Strona:Klemens Junosza - Z antropologii wiejskiej (nowa serya).djvu/44

Z Wikiźródeł, wolnej biblioteki
Ta strona została skorygowana.

— Nie koniec?
— Jakbyście wiedzieli że nie. Który je doktór dobry, to daje wszyściuchne leki, jakie tylko są. Jedno nie pomoże to drugie, nie drugie to trzecie, nie trzecie to dziesiąte, a skoro już wszystko będzie wypróbowane i nic nie pomoże — to znaczy, że i tak i tak bydlę miało zdechnąć.
— Wiadomo....
— Tedy, biegajcie-no chłopcy i przynieście kołek osowy, tylko żeby gładki był.
— U nas dębowych jest kilka — wtrącił Florek.
— Głupiś ty!

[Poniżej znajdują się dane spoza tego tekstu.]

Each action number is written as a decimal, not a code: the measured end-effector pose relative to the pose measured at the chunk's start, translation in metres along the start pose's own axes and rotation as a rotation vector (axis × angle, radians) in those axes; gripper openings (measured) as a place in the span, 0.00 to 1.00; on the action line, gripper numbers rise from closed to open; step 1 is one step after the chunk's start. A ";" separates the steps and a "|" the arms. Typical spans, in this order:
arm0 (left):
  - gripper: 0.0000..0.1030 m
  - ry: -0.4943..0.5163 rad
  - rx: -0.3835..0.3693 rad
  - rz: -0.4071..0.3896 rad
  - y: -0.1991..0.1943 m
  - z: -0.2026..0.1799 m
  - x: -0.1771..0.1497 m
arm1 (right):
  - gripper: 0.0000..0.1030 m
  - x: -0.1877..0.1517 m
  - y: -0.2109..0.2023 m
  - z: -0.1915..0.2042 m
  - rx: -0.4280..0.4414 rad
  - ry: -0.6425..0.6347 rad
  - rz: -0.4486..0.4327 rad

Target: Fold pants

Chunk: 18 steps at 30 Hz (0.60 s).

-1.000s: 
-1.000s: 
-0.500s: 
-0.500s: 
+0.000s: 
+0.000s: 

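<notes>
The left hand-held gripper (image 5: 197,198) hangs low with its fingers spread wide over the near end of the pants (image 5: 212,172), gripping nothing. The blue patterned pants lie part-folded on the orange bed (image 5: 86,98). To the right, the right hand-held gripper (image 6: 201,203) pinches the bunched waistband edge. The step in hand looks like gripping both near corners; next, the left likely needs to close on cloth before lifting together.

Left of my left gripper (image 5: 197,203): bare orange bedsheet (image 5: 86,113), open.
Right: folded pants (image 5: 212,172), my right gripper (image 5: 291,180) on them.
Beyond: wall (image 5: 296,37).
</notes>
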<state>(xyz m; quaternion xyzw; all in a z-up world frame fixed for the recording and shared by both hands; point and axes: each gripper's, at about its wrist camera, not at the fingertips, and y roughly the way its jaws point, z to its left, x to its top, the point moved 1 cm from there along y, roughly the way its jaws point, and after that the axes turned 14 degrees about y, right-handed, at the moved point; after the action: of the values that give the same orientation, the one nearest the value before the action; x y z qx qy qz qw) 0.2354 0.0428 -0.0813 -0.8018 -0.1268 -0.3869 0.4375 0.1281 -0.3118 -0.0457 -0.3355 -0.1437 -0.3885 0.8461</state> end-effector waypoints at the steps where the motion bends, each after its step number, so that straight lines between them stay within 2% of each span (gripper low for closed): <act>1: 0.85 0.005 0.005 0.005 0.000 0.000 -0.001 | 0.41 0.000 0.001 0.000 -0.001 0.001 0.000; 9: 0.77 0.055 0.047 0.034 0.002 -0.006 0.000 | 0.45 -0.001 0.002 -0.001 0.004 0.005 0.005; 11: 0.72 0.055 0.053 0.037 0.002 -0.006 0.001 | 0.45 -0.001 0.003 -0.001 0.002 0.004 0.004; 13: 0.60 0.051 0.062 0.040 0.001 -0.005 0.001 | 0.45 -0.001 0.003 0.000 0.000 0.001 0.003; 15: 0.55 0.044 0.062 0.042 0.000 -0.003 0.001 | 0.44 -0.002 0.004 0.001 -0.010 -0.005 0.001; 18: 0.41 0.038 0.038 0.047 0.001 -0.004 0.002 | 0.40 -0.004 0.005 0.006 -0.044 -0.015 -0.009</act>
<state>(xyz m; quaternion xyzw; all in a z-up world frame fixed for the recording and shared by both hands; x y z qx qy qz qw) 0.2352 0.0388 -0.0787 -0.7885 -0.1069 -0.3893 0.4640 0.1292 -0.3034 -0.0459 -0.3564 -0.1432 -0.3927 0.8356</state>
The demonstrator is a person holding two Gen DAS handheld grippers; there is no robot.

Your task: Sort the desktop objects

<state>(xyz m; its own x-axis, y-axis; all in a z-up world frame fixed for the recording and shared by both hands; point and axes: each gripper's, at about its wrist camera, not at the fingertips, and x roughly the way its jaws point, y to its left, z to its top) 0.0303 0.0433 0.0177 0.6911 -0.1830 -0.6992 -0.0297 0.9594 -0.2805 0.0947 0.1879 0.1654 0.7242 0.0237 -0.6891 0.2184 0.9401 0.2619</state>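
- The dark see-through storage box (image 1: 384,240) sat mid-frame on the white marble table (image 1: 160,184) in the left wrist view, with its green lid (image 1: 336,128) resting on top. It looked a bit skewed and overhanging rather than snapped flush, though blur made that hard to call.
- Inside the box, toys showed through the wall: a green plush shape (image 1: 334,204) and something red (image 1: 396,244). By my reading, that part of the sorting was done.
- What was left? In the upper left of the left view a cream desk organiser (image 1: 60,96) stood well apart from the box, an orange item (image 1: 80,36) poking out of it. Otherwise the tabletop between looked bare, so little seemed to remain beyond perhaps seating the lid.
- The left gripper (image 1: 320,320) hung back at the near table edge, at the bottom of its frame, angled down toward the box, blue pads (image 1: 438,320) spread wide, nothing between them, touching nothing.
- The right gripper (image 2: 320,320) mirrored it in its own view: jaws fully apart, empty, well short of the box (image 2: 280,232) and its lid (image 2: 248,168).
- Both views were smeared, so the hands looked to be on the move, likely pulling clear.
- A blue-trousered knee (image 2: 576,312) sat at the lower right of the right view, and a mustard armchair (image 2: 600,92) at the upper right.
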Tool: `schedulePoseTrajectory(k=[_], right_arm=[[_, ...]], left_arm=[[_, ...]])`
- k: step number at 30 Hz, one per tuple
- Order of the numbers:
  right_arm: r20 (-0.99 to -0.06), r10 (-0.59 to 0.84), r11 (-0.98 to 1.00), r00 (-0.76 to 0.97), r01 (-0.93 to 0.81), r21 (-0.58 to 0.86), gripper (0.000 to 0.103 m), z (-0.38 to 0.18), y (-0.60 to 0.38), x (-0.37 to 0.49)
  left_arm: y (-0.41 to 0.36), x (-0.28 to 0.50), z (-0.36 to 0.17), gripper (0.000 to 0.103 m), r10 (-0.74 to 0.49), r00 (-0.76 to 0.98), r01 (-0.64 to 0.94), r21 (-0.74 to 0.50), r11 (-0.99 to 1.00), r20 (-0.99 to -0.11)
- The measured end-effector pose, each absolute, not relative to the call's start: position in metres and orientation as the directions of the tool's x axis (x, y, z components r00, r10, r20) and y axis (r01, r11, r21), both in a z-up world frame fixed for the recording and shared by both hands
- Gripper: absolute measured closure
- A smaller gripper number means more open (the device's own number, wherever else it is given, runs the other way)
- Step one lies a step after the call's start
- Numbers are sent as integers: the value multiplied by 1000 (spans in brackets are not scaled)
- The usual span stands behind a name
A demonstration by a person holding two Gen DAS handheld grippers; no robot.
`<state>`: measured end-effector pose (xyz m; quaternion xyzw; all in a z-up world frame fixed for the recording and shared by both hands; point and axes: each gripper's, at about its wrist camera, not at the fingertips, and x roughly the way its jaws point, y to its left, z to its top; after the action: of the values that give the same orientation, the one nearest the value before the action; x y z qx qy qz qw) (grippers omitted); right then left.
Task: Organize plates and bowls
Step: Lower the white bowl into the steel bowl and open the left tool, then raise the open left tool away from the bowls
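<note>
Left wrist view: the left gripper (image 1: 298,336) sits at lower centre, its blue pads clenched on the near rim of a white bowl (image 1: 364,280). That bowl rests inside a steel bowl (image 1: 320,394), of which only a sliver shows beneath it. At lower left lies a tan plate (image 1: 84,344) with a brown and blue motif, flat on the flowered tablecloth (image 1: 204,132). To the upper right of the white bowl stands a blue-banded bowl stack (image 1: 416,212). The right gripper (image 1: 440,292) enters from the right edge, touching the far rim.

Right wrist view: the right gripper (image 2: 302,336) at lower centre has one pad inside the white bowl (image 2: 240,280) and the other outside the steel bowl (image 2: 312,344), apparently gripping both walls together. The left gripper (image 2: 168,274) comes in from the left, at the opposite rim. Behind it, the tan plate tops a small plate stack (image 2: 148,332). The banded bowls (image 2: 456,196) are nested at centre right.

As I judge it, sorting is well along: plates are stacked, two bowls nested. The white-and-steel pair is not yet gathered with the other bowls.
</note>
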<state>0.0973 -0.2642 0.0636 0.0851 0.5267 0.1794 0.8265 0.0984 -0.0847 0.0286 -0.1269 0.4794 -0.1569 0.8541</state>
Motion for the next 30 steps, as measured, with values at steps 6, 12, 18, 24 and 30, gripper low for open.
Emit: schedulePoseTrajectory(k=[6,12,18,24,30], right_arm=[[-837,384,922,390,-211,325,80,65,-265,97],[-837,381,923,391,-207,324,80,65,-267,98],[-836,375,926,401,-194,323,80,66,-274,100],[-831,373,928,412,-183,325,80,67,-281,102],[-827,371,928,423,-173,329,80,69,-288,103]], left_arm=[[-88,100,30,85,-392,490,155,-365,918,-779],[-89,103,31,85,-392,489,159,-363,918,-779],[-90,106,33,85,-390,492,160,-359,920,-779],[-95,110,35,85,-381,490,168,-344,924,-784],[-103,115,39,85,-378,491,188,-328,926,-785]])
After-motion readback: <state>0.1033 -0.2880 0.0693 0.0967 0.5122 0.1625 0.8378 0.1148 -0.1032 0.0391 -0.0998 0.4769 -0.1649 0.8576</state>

Dębowy nie pomoże, tylko osowy... lećże duchem i przynoś — u Łomignata musi być.
Florek pobiegł i niebawem przyniósł wielki kołek osowy, który wedle zdania Kusztyckiego, zastosowany odpowiednio i umiejętnie, miał wywołać cudowne prawie skutki lecznicze.
Położono znów konia na ziemię, ze sześciu chłopów usiadło na nim, żeby ruszać się nie mógł, a sam Kusztycki z Pypciem rozcierali biedne stworzenie owym osobliwym kołkiem.
Skutek przeszedł wszelkie oczekiwania.
Koń, który, jak się później pokazało, zachorował z tego powodu że się najadł otrąb, męczony w okrutny sposób, z pokłutą szyją, zakrwawionem okiem, nie mógł dłużej wytrzymać tych tortur. Zebrał wszystkie siły, wierzgnął nogami raz i drugi, aż chłopi poodskakiwali jak piłki, zerwał się na równe nogi, a uczuwszy że jest wolny, popędził w szalonych skokach w stronę pastwiska.
Kusztycki tryumfował.
— Aha! — zawołał — co?! Widzieliście lekarstwo?! Ho, ho, ile ja już koni wyleczyłem! Insze były jeszcze gorsze, a przecie wylekowało się jakoś...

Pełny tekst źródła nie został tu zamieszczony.